Сэр Манго, наблюдавший за своей жертвой восхищенным и в то же время осторожным взглядом опытного рыболова, понял, что если он натянет лесу слишком туго, добыча легко может сорваться. Поэтому, чтобы не спугнуть свою — жертву, он выразил надежду, что лорд Гленварлох не примет его откровенную речь in malam partem.

— Если вы иногда и были чересчур осторожны в ваших развлечениях, милорд, — продолжал он, — нельзя отрицать, что это самый надежный способ предотвратить дальнейшее уменьшение вашего и без того расстроенного состояния! И если вы играете с людьми, стоящими ниже вас, вы избавлены от неприятности прикарманивать деньги ваших друзей и людей вашего круга, не говоря уже о том, что эти плебейские мошенники пользовались преимуществом tecum certasse, как говорит Аякс Теламон — apud Metamorphoses; для таких людей честь играть с шотландским лордом — достаточное вознаграждение за потери их ставок, и должен сказать, что большинство из этих скряг может позволить себе такую роскошь.

— Как бы там ни было, сэр Манго, — сказал Найджел, — я хотел бы знать…

— Да, да, — перебил его сэр Манго, — и, как вы говорите, кому какое дело, могут ли эти жирные васанские быки расстаться со своими деньгами или нет? Джентльмены не должны ограничивать свои забавы из-за подобных людей.

— Я хочу знать, сэр Манго, — сказал лорд Гленварлох, — в каком обществе вы услышали эти оскорбительные подробности относительно меня.

— Несомненно, несомненно, милорд, — сказал сэр Манго, — я всегда слышал и всегда сам говорил, что ваша светлость в частной жизни вращаетесь в самом лучшем обществе. Так, например, прекрасная графиня Блэкчестер, — но мне кажется, она не очень-то часто показывается в свете после истории с его светлостью герцогом Бакингемом. И еще добрый старомодный шотландский дворянин лорд Хантинглен, несомненно весьма достойный человек, — жаль только, что он слишком часто подносит к губам свой кубок, иной раз это вредит его репутации. А веселый молодой лорд Дэлгарно, скрывающий под длинными вьющимися локонами влюбленного юноши житейскую мудрость убеленного сединами старца… Превосходной породы все трое — отец, дочь и сын, все потомки одного и того же древнего рода. Я думаю, не стоит упоминать о Джордже Гериоте, человеке, несомненно, честном, когда мы говорим о дворянстве. Вот общество, в котором вы вращаетесь, милорд, как я слышал, если не считать ресторации.

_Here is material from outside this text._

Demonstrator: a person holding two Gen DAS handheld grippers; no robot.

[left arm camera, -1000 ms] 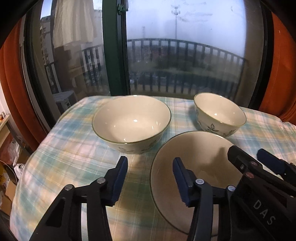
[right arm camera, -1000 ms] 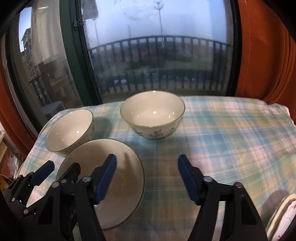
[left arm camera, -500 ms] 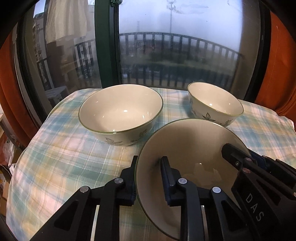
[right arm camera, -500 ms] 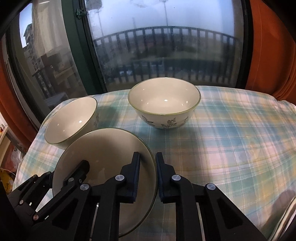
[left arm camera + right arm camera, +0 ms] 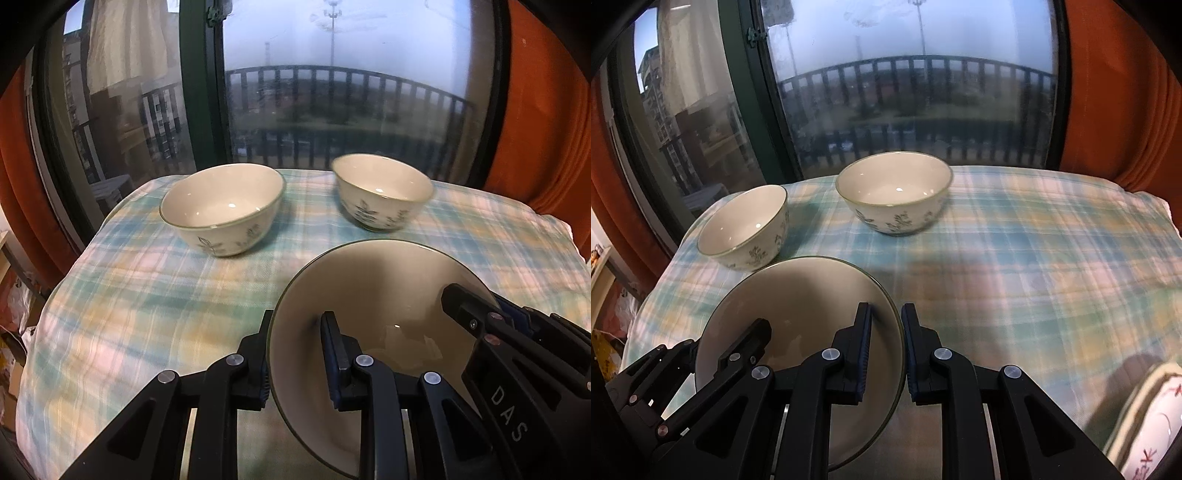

— В самом деле, мое общество почти ограничено теми лицами, которых вы упомянули, — сказал лорд Гленварлох, — и наконец…

— Во дворец? — переспросил сэр Манго. — Я как раз хотел поговорить с вами об этом. Лорд Дэлгарно рассказывал мне, что не может уговорить вас поехать во дворец, а это не в ваших интересах, милорд, — король слышит о вас от других, вместо того чтобы видеть вас лично. Я говорю это, движимый самыми дружескими чувствами, милорд. Говорят, недавно при упоминании вашего имени его величество воскликнул: «Jacta est alea! Гленварлохид стал игроком и пьяницей!» Лорд Дэлгарно вступился за вас, но его голос потонул в общем хоре придворных, утверждавших, что вы ведете рассеянный образ жизни и вашей баронской короне грозит опасность затеряться среди беретов горожан.

— И так говорили обо мне открыто, — спросил Найджел, — ив присутствии короля?

— Говорили открыто? — переспросил сэр Мэлегроутер. — Ну, разумеется, — то есть все тайком шептали друг другу на ухо, а это самое открытое разглашение слухов, какое только можно себе представить. Ведь надо думать, что королевский двор не такое место, где все друг с другом запанибрата и орут во все горло, как в ресторации.

— Будь проклят королевский двор вместе с ресторацией! — нетерпеливо воскликнул Найджел.

— От всей души присоединяюсь к вам, — сказал благородный кавалер. — Моя служба при дворе не много мне дала, а в ресторации я проиграл в прошлый раз четыре золотых.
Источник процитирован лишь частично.